ASSIGNMENT:
In the data below, find the line with "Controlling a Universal" and the line with "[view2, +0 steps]", then restate both and every line between them exactly, minus the pictures.

[[ DATA FOR THIS EXERCISE, beginning ]]

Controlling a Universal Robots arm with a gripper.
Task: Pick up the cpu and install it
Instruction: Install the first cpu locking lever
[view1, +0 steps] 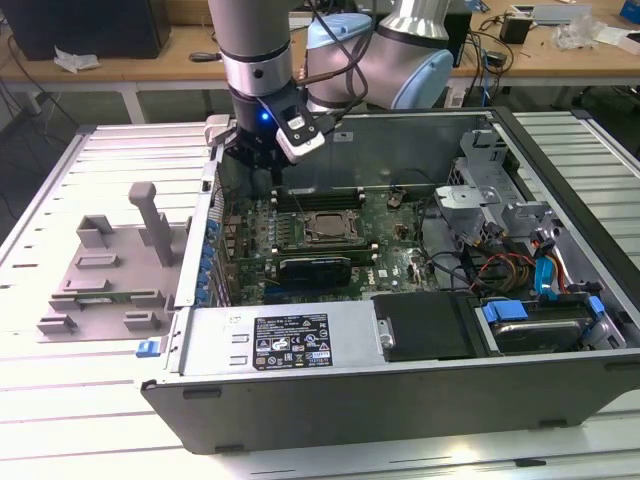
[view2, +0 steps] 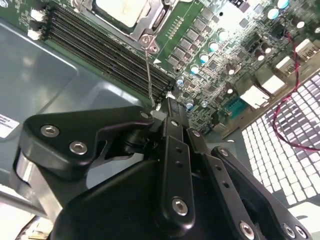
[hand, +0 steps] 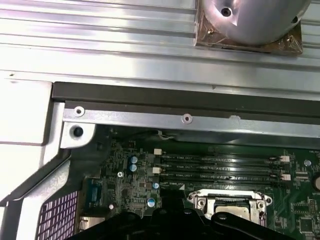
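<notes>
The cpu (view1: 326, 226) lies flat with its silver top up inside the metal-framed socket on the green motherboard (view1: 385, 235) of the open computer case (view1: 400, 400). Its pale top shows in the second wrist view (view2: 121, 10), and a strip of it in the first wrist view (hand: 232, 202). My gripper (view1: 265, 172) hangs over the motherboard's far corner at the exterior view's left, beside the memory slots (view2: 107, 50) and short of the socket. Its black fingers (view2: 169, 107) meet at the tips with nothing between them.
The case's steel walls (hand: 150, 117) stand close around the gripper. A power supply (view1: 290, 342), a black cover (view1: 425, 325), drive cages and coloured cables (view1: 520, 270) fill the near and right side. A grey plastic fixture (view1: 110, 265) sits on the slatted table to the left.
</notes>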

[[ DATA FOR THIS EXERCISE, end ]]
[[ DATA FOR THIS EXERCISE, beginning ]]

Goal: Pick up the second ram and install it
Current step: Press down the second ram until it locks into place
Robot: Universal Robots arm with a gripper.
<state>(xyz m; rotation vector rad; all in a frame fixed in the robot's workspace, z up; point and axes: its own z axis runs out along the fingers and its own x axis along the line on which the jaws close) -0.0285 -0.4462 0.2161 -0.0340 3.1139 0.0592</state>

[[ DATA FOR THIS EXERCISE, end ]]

ANSWER FOR THE TASK:
Controlling a Universal Robots arm with a gripper.
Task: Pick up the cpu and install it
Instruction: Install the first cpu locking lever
[view1, +0 steps] 
[view2, +0 steps] 

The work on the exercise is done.